The biggest reason I went with option 1 is because my DHW is through the oil boiler. By always circulating the wood boiler through the oil boiler, it maintained the DHW.  I'm not sure how option 2 would maintain the DHW if the oil boiler was shut down.
     Also as far as heat up the OB flue, there is no more heat lost up the flue as when the oil boiler was primary heat and was sitting idle.


----------



## Dune

b33p3r said:
			
		

> The biggest reason I went with option 1 is because my DHW is through the oil boiler. By always circulating the wood boiler through the oil boiler, it maintained the DHW.  I'm not sure how option 2 would maintain the DHW if the oil boiler was shut down.
> Also as far as heat up the OB flue, there is no more heat lost up the flue as when the oil boiler was primary heat and was sitting idle.



True, except if you bypass the oil burner by installing in paralell rather than series, then no heat is lost up the flue.


----------



## mattd860

b33p3r said:
			
		

> The biggest reason I went with option 1 is because my DHW is through the oil boiler. By always circulating the wood boiler through the oil boiler, it maintained the DHW.  I'm not sure how option 2 would maintain the DHW if the oil boiler was shut down.
> Also as far as heat up the OB flue, there is no more heat lost up the flue as when the oil boiler was primary heat and was sitting idle.



My father has his boiler setup using Option #2 and his DHW coil in the oil boiler never gets cold. However, I think instructional manual suggests option #2 so the hot water from the wood boiler can actually bypass the oil boiler in case there was a mega demand from all the zones. I only have 3 heating zones, no boiler mate, no hot tub, and no storage tank so even if all my zones (circulator pumps) are on, the hot water from the wood boiler should never completely bypass the oil boiler. 

I still haven't decided which route to take yet. I would like to follow the install manual as well as replicate my fathers' setup but that little voice inside my head is telling me to go with option #1............


----------



## EffectaBoilerUser (USA)

I have recently helped 2 different people with the installation of 2 different brands of gasification boilers (eko 40 and effecta lambda 35) and both are very happy with how the boilers automatically switch between wood heated water or propane heated water. We are doing this WITHOUT going through the gas boiler BUT are using all of the existing gas boiler zone valve controls.
I have attached a drawing which shows how this is done.

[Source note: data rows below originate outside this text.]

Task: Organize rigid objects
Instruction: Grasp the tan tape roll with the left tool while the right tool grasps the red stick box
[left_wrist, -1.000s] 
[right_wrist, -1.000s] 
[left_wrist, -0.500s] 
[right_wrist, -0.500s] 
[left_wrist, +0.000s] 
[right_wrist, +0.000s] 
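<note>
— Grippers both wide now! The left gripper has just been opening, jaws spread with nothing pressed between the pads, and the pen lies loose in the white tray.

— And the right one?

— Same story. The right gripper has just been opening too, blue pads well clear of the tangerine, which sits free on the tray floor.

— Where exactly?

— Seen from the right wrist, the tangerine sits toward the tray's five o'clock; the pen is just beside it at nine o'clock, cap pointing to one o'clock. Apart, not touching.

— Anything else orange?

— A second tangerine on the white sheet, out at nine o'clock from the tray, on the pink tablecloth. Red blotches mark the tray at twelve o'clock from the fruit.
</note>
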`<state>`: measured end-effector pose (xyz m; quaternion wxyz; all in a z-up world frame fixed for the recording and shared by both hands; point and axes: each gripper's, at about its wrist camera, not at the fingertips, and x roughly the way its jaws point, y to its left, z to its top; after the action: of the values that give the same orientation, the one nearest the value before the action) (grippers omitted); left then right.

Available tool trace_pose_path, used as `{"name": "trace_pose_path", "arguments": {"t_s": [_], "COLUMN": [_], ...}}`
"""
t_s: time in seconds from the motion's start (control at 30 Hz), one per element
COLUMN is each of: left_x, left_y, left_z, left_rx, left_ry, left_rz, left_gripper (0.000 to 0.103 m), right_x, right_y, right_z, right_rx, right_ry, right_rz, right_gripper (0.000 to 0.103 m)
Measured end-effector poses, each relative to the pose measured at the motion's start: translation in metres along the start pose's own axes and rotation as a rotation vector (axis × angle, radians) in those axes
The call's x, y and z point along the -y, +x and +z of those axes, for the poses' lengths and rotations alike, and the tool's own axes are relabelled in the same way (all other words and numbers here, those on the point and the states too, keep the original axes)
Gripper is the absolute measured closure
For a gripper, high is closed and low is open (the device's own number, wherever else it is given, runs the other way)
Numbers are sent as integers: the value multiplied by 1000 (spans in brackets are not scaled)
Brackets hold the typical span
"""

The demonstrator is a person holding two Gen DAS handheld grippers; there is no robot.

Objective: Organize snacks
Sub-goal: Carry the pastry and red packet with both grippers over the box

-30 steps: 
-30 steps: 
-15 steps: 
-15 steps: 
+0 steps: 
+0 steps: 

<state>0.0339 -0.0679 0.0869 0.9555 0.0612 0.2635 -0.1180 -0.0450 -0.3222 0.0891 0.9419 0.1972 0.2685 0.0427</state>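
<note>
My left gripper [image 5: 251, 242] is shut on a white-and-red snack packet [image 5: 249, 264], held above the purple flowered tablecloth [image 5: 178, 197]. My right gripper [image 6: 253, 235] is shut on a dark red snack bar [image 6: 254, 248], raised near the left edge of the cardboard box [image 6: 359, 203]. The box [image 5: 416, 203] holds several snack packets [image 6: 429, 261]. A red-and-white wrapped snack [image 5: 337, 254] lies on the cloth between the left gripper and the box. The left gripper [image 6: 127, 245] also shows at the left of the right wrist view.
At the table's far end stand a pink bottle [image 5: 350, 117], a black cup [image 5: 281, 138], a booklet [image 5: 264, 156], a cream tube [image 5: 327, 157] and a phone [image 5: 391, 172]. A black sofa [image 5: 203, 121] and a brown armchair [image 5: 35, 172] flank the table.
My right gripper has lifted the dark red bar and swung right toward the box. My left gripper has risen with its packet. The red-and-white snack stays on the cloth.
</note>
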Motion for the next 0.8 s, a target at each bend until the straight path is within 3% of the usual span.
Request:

Let me know if you have any questions.

EBU


----------



## mattd860

Effecta Boiler User said:
			
		

> I have recently helped 2 different people with the installation of 2 different brands of gasification boilers (eko 40 and effecta lambda 35) and both are very happy with how the boilers automatically switch between wood heated water or propane heated water. We are doing this WITHOUT going through the gas boiler BUT are using all of the existing gas boiler zone valve controls.
> I have attached a drawing which shows how this is done.
> 
> Let me know if you have any questions.
> 
> EBU




Ok that is essentially the same setup as option #2 as shown in the install manual. I've settled on going with the option #2 hookup and I will post some pictures of the setup once it's complete. Thanks!


----------



## b33p3r

My 2 biggest questions with option #2 was and still is, 1. If there is no heat zone turned on, does the water from wood boiler flow backwards through oil boiler to return to wood boiler?
                                                                              2. If I'm getting set for a nice hot shower, and suddenly all 3 heat zones turn on, is there any flow through oil boiler to maintain DHW or are all the zones taking heated water from wood boiler leaving no flow through oil boiler? Typically an oil boiler will shut down all heat circs if temp dips too low. Leaving the oil boiler to recover while still supplying DHW. 
      Either way, if you do not have a indirect water tank for DHW, you must have flow through oil boiler. Thus standby losses up the flue although I doubt they are that great. But I agree they are there none the same. But even with option #2, hot goes to cold so what prevents you from losing heat back towards the oil boiler at the supply/return T's.
    The lack of answers to these 2 questions is what prompted me to run directly through oil boiler.


----------



## mattd860

b33p3r said:
			
		

> My 2 biggest questions with option #2 was and still is, 1. If there is no heat zone turned on, does the water from wood boiler flow backwards through oil boiler to return to wood boiler?
> 2. If I'm getting set for a nice hot shower, and suddenly all 3 heat zones turn on, is there any flow through oil boiler to maintain DHW or are all the zones taking heated water from wood boiler leaving no flow through oil boiler? Typically an oil boiler will shut down all heat circs if temp dips too low. Leaving the oil boiler to recover while still supplying DHW.
> Either way, if you do not have a indirect water tank for DHW, you must have flow through oil boiler. Thus standby losses up the flue although I doubt they are that great. But I agree they are there none the same. But even with option #2, hot goes to cold so what prevents you from losing heat back towards the oil boiler at the supply/return T's.
> The lack of answers to these 2 questions is what prompted me to run directly through oil boiler.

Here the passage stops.